About this task – Set down each line of the data below exactly as it stands, dropping the pictures.

Dataset section –
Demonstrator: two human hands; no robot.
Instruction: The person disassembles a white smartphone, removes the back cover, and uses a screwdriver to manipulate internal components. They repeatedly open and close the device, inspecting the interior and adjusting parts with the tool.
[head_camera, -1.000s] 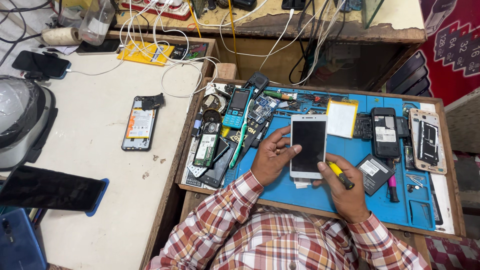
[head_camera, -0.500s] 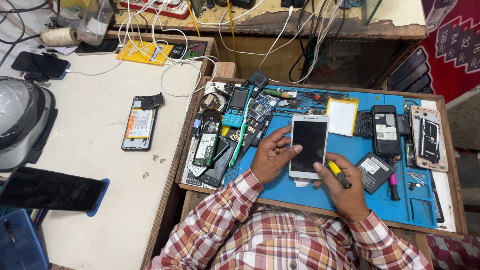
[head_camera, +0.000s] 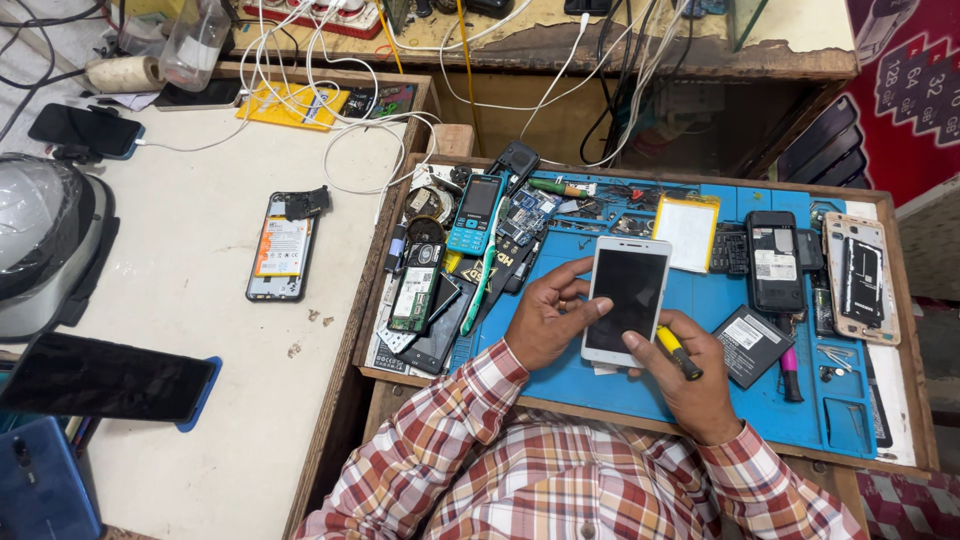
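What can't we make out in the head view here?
- Tip of the yellow tool: hidden behind the right hand.
- White phone: lower edge covered by both hands; left hand grips its side.
- Parts pile: too small and overlapped to identify.
- Helmet: cut off by left frame edge.

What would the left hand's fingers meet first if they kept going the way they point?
The left hand points right, fingers already touching the white phone, so the phone comes first.

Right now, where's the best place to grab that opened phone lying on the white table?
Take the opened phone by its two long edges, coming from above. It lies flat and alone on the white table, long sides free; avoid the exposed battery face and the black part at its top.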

Written solution –
Demonstrator: two human hands; no robot.
Instruction: The person disassembles a white smartphone, removes the back cover, and uses a screwdriver to manipulate internal components. They repeatedly open and close the device, inspecting the interior and adjusting parts with the tool.
[head_camera, -1.000s] 
[head_camera, -0.500s] 
[head_camera, +0.000s] 
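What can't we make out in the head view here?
- Tip of the yellow tool: hidden behind the right hand.
- White phone: lower edge covered by both hands; left hand grips its side.
- Parts pile: too small and overlapped to identify.
- Helmet: cut off by left frame edge.

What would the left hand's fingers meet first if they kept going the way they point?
The left hand points right, fingers already touching the white phone, so the phone comes first.

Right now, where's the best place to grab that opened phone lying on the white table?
Take the opened phone by its two long edges, coming from above. It lies flat and alone on the white table, long sides free; avoid the exposed battery face and the black part at its top.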

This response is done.